**WORK INSTRUCTIONS:** Please return all lines of the data below containing the string "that".

**DATASET SECTION:**
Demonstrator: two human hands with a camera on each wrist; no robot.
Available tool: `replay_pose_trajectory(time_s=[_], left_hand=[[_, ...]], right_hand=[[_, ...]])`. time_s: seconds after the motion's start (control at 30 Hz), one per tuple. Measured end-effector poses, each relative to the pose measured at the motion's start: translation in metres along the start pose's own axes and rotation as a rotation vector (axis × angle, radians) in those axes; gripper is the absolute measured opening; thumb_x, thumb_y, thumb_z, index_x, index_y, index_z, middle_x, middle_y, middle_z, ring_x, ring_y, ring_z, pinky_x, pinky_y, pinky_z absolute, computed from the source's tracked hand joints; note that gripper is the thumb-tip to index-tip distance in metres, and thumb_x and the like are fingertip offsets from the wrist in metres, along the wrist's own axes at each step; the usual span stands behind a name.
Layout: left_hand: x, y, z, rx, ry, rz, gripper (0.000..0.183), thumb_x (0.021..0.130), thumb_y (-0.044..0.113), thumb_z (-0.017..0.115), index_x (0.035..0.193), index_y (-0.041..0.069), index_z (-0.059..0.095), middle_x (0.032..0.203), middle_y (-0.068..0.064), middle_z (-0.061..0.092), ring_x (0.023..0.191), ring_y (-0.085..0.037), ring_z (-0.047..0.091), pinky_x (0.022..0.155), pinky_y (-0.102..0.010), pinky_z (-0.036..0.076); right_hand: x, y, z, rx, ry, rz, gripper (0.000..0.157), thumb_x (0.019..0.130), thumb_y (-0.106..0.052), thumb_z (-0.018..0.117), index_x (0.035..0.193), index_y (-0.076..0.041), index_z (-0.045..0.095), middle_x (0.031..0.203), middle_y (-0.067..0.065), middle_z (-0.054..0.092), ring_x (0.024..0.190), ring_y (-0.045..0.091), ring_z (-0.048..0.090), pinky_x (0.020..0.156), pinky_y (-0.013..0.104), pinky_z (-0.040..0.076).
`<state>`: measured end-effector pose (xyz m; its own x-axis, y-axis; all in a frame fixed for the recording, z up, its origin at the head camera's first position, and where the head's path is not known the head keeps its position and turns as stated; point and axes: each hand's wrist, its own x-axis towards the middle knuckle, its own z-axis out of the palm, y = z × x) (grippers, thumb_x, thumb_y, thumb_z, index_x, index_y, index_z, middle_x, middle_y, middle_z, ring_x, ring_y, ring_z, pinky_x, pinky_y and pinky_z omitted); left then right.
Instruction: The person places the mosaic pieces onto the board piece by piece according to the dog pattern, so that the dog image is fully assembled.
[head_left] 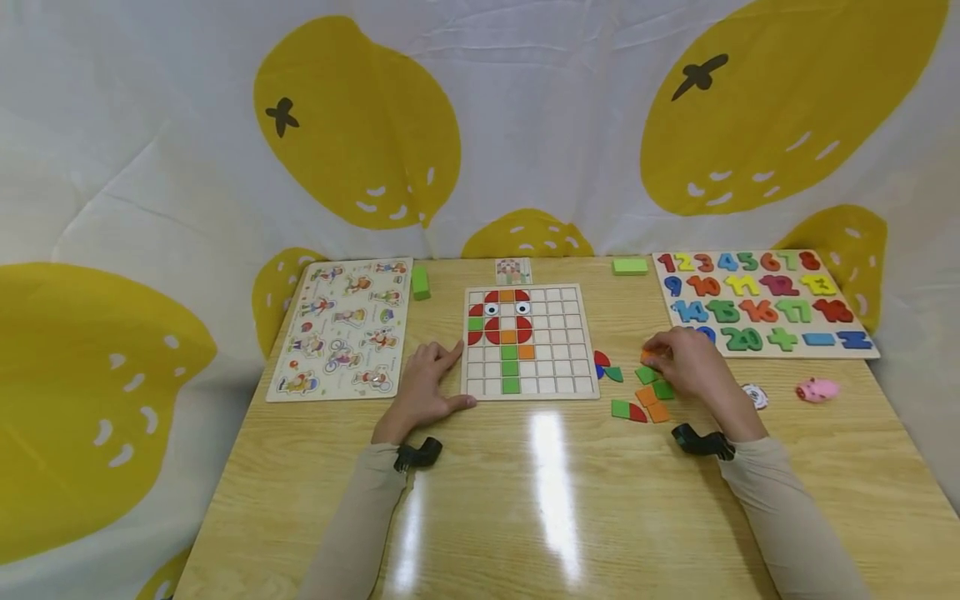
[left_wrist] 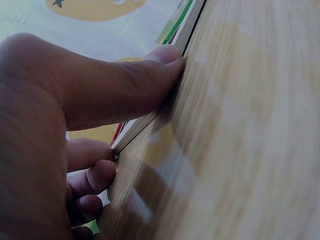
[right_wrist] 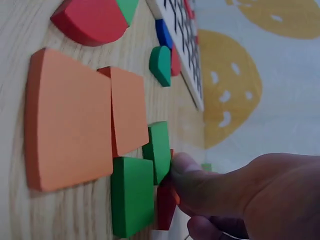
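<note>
A wooden grid board [head_left: 555, 362] lies mid-table, with red, green and orange tiles and two eye pieces set in its left half. My left hand [head_left: 426, 385] holds its near left corner, the thumb along the near edge and the index finger at the left edge. In the left wrist view, the thumb [left_wrist: 125, 87] presses on the board's rim. To the right of the board, my right hand [head_left: 686, 360] pinches an orange tile [head_left: 644, 357] beside the loose pieces. Two green tiles [right_wrist: 132, 197] and two orange tiles [right_wrist: 70, 125] lie close to its thumb.
A picture-peg puzzle [head_left: 337, 333] lies left, a number puzzle [head_left: 757, 287] back right. A pattern card [head_left: 513, 271] and green blocks [head_left: 630, 267] sit along the back. A round white piece [head_left: 756, 397] and pink pig [head_left: 817, 389] lie right of my right hand.
</note>
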<state>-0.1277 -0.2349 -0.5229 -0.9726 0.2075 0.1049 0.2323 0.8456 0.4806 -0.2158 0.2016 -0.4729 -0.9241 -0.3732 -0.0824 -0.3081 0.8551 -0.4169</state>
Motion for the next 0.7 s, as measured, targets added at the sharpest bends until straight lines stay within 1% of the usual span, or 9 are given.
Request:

**REPLY TO THE EXERCISE:**
Available tool: `replay_pose_trajectory(time_s=[_], left_hand=[[_, ...]], right_hand=[[_, ...]])`. time_s: seconds after the motion's start (control at 30 Hz), one per tuple. Measured end-effector poses, each relative to the pose measured at the motion's start: translation in metres along the start pose's own axes and rotation as a rotation vector (axis × angle, radians) in those axes; gripper is the absolute measured opening; thumb_x, thumb_y, thumb_z, index_x, index_y, index_z, middle_x, middle_y, middle_z, ring_x, ring_y, ring_z, pinky_x, pinky_y, pinky_z absolute, computed from the source's tracked hand joints; note that gripper is the thumb-tip to index-tip distance in metres, and thumb_x and the like are fingertip offsets from the wrist in metres, along the wrist's own axes at each step; the usual span stands behind a name.
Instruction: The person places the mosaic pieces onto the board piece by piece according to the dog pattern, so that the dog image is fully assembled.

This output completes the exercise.